- _EXERCISE BRIEF_
Would you repeat exactly the part of the listing below that runs from the line containing "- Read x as" down to the line containing "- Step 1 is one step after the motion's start", inclusive, and nothing else?

- _PROVIDED MATERIAL_

⟨

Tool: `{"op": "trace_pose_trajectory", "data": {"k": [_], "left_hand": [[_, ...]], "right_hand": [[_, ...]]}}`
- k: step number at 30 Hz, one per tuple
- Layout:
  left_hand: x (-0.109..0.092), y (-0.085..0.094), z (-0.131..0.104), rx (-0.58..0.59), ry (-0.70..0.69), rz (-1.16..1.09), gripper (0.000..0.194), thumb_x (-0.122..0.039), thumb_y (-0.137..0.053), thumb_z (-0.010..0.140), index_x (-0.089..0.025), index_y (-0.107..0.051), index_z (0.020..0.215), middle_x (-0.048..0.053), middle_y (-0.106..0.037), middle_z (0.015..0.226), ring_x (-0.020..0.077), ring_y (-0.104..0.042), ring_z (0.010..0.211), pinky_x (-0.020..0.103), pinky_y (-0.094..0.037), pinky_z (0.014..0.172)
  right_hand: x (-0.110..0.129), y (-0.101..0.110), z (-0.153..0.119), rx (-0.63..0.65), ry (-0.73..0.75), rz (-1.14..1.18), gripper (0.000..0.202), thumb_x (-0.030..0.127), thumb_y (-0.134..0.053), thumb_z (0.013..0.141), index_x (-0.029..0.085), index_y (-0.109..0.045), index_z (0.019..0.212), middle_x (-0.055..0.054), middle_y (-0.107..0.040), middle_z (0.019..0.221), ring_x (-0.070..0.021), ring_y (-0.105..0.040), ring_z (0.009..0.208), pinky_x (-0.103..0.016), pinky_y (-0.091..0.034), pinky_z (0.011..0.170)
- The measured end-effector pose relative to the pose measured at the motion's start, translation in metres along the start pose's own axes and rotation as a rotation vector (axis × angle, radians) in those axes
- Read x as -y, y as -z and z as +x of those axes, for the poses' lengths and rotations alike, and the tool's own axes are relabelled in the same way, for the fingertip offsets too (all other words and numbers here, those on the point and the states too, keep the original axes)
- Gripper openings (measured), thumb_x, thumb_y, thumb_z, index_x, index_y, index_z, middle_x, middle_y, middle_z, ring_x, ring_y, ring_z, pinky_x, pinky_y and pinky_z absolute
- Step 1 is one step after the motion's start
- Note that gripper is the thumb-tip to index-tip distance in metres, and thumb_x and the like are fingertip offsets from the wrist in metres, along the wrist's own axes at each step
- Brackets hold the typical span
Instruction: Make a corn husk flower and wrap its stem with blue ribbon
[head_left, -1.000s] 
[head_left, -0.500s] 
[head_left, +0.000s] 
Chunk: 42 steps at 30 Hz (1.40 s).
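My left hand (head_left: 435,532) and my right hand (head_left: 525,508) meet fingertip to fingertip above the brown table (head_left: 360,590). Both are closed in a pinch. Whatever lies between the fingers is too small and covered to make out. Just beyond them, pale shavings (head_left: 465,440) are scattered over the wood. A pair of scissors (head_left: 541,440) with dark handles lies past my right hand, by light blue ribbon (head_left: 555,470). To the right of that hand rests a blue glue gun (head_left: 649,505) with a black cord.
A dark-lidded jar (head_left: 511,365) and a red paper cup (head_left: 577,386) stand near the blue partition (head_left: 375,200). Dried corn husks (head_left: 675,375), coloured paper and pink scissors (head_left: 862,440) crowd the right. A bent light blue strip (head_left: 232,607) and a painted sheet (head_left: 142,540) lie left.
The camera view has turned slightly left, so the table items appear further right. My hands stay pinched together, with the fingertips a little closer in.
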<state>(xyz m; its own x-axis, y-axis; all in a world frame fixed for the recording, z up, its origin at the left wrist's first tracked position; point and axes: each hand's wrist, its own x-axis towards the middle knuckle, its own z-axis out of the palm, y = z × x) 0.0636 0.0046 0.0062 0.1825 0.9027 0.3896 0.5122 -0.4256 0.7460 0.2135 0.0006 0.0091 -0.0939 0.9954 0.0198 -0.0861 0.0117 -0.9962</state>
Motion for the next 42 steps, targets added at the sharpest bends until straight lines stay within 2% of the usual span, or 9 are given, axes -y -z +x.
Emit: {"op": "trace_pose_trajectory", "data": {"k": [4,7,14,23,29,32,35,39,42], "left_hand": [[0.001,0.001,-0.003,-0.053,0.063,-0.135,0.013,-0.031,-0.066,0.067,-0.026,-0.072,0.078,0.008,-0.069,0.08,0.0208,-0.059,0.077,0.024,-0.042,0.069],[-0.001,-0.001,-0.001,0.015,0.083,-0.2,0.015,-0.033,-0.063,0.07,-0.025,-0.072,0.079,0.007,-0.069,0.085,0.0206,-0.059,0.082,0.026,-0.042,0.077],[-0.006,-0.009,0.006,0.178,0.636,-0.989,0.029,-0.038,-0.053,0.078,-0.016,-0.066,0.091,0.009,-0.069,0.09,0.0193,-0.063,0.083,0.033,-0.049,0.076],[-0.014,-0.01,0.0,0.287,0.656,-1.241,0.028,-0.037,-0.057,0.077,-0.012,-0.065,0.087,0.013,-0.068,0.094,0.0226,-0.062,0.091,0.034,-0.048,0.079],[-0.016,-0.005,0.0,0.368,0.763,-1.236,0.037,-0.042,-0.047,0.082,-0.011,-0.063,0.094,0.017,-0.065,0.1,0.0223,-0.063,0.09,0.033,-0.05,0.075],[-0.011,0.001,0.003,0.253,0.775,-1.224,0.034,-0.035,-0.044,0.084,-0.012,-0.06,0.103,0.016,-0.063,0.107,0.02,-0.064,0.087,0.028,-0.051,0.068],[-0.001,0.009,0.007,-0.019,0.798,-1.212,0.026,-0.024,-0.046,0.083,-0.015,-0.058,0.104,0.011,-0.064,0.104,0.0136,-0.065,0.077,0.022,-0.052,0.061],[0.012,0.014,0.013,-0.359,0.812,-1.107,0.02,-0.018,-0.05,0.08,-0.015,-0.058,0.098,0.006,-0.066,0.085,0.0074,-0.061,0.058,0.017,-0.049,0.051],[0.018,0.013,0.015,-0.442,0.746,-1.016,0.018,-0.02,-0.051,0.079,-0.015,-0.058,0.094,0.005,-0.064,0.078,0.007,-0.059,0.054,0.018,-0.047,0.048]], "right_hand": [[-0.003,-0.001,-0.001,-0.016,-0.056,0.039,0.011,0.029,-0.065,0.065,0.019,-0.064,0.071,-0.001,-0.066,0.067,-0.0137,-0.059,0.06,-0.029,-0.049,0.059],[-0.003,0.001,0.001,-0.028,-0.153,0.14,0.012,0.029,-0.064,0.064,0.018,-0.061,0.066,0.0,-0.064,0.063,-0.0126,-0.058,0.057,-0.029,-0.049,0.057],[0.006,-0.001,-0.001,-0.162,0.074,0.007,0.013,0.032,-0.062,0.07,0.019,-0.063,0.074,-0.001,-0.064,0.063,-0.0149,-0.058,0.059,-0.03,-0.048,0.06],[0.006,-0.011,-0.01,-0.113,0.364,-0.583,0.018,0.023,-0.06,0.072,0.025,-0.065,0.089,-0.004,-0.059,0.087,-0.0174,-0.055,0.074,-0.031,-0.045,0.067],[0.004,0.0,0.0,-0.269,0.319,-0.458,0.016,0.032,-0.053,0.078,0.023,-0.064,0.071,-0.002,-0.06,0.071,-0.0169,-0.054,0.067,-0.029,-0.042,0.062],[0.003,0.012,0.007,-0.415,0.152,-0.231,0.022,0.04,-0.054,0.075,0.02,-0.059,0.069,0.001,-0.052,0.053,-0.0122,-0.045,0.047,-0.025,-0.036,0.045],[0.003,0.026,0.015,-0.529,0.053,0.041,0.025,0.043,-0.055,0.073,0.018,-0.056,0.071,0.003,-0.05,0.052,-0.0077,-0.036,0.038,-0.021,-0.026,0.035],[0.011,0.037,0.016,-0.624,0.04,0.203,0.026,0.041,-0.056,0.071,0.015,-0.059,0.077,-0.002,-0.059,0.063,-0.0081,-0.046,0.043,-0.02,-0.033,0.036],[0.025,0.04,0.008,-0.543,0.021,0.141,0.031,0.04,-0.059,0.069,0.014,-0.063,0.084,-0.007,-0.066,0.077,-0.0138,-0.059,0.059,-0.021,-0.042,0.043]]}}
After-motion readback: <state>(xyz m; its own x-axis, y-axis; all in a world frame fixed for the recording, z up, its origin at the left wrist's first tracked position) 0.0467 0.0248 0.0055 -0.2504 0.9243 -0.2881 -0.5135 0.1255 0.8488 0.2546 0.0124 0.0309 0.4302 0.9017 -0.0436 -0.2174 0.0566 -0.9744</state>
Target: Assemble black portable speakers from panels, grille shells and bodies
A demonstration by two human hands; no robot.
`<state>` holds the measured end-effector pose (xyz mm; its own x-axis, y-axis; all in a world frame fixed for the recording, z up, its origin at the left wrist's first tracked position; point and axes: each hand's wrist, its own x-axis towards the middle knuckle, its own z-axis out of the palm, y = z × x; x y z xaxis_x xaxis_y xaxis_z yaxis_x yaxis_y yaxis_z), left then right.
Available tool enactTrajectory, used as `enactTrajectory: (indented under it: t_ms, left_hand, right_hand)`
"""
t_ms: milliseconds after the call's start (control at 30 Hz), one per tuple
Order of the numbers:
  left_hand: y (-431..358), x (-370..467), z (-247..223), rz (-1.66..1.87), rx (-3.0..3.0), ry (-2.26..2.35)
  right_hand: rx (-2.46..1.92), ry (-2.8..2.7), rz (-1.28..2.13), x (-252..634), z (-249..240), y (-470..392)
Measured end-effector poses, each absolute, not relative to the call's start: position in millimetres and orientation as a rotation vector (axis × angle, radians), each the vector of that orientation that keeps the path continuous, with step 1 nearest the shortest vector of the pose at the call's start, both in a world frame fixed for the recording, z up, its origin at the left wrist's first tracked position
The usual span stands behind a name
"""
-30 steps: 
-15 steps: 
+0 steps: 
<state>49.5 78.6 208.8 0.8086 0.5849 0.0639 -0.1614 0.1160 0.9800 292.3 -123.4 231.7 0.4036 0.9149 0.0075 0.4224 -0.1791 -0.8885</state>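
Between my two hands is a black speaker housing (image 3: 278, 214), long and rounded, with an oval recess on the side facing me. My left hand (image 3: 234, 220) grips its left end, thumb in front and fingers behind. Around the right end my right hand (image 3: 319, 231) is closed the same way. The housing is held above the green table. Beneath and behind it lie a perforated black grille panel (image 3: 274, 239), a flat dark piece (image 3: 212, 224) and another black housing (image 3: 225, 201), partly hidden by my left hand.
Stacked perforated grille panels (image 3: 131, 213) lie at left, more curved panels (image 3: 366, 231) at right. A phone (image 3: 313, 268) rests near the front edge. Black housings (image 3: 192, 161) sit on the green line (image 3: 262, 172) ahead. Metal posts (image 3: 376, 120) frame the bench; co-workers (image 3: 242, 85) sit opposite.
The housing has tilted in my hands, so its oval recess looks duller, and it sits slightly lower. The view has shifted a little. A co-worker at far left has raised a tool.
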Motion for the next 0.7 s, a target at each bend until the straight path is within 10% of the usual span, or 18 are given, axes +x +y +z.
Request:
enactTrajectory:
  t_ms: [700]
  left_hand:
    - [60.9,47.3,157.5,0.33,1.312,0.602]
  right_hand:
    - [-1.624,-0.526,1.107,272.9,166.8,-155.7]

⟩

- _SOLUTION TO THIS EXERCISE_
- Read x as -y, y as -z and z as +x of those axes, for the poses' lengths and rotations alike, and the tool's own axes are relabelled in the same way, for the fingertip offsets too (all other words and numbers here, those on the point and the states too, keep the original axes)
- Gripper openings (measured), thumb_x, thumb_y, thumb_z, index_x, index_y, index_z, middle_x, middle_y, middle_z, ring_x, ring_y, ring_z, pinky_x, pinky_y and pinky_z absolute
- Step 1 is one step after the motion's start

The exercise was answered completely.